By Cody Altizer:

 Whitetail deer are, without a doubt, one of, if not the, most adaptable species of hunt-able game in North America.  They can live in a myriad of different situations that other animals simply couldn’t tolerate.  Their toughness and intelligence allows them to thrive in suburbs, city limits, the fertile Midwest, and rugged mountainous regions.   In turn, this gives hunters all across the country the opportunity to pursue the whitetail deer.  Unfortunately, however, while harvesting mature deer is never easy, some of the environments that whitetails call home make for some difficult hunting.  In today’s post, I am going to share with you some scent control tips that I’ve learned over the years for hunting mature whitetail deer in their most protected and rugged environment, the mountains.

Anytime you head into the woods after whitetail deer, scent control, and everything that encompasses that term, should be at the top of your list.  When you’re hunting in the mountains, however, prepare to take scent control to new extremes, and throw out some of what you think you may know about hunting the wind.  Let me explain.

I know of some hunters who routinely kill big mature deer every year simply by spraying down with some scent eliminator once they get out of the truck and by playing the wind.  It’s a sound and simple strategy.  Those hunters also hunt in flat terrain with predictable and consistent wind patterns.  If those hunters applied the same strategy in the mountains, they’d be lucky to see a deer.

When hunting in the mountains I become more concerned with what I control (my scent print), and less with what I cannot (the wind direction).  Please don’t get me wrong, all of my stands are hung with specific wind directions in mind and I am religious about hunting stands with only the correct wind.  However, the wind has a mind of it’s own in the mountains, and shifts, dips, ducks, and dives without warning or reason.  Further, in big timbered mountains deer have lesser-defined paths of travel, so they’re free to meander through the woods, making predictable deer movement near impossible.  One day your stand may be situated perfectly downwind of the deer’s approach, until the next day when the same deer comes from the complete opposite direction.  Trust me, it happens, and it’s incredibly frustrating.

It’s for those reasons that my hunting clothes and boots literally (and trust me, I fully understand the correct definition of literally) never see the inside of a hunting camp, house, truck, or similar odor factory unless in an air tight container.  This keeps my scent-print to a near minimum and ensures that no foreign odors can reach out and stick to my clothing.  I get fully dressed outside, regardless of temperature; spray each layer down with Dead Down Wind, and wear rubber boots and gloves on all hunts.

I will probably get ripped apart for this next article point, but there are many times during the rut when I will pay little to no attention to wind direction.  It may sound like a no win situation, but in the mountains chances are you have to sacrifice something.  During the right time of year, I will sacrifice a perfect wind for tree time when bucks have their guard down just enough.

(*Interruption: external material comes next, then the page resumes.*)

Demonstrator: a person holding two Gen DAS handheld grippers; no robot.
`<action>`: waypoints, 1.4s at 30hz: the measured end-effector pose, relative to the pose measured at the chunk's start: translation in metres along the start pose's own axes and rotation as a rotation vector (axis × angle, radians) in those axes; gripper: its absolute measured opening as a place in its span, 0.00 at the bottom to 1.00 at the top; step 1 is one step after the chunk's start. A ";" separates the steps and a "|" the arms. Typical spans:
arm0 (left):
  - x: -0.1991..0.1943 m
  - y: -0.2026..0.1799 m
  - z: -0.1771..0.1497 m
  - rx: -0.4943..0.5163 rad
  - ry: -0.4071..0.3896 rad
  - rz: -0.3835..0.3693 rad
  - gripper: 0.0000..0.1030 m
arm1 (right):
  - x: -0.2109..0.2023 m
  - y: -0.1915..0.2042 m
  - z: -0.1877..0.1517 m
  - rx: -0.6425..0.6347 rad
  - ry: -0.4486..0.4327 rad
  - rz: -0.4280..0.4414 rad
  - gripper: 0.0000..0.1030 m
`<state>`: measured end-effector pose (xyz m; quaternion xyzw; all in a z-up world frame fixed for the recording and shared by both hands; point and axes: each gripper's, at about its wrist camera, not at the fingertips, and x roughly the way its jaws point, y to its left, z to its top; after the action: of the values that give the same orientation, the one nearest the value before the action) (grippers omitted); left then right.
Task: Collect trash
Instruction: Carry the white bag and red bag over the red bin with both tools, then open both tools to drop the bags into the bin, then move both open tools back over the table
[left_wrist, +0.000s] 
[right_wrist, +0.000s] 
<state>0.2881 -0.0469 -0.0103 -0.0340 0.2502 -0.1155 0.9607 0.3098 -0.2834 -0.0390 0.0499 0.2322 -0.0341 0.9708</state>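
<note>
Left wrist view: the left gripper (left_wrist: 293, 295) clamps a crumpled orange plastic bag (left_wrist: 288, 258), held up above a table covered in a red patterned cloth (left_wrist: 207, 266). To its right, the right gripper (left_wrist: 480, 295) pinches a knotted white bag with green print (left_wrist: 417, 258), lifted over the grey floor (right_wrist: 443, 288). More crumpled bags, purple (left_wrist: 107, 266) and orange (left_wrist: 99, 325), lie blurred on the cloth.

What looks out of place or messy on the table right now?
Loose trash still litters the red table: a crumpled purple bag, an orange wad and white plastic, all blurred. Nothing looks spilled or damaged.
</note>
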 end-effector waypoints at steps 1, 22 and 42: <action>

I do, however, pay close attention to thermals and terrain features and how their impact on my scent can factor into the outcome of a hunt.  Generally speaking, warm, morning thermals rise, and cool, even thermals fall.  Cold air sinks, warm air rises.  Applying this basic knowledge to your hunting strategy, especially when you’re hunting in hilly environments, can go a long way in determining the success of failure of a hunt.  Getting high on a ridge in the morning will make you smell invisible to deer traveling the ridge below you, and vice versa.  Once I figured out this simple phenomenon, my hunting success increased almost immediately.

Scent control is the name of the game when it comes to deer hunting.  Many times, without even realizing it, the outcome of a hunt can rest solely on how closely you paid attention to scent control and wind direction.  However, all bets are off when hunting in the mountains, and it takes a different strategy and playbook to successfully harvest mature deer.  I hope this article gave you some perspective and useful information you can apply to future hunts when chasing deer in mountainous or hilly terrain.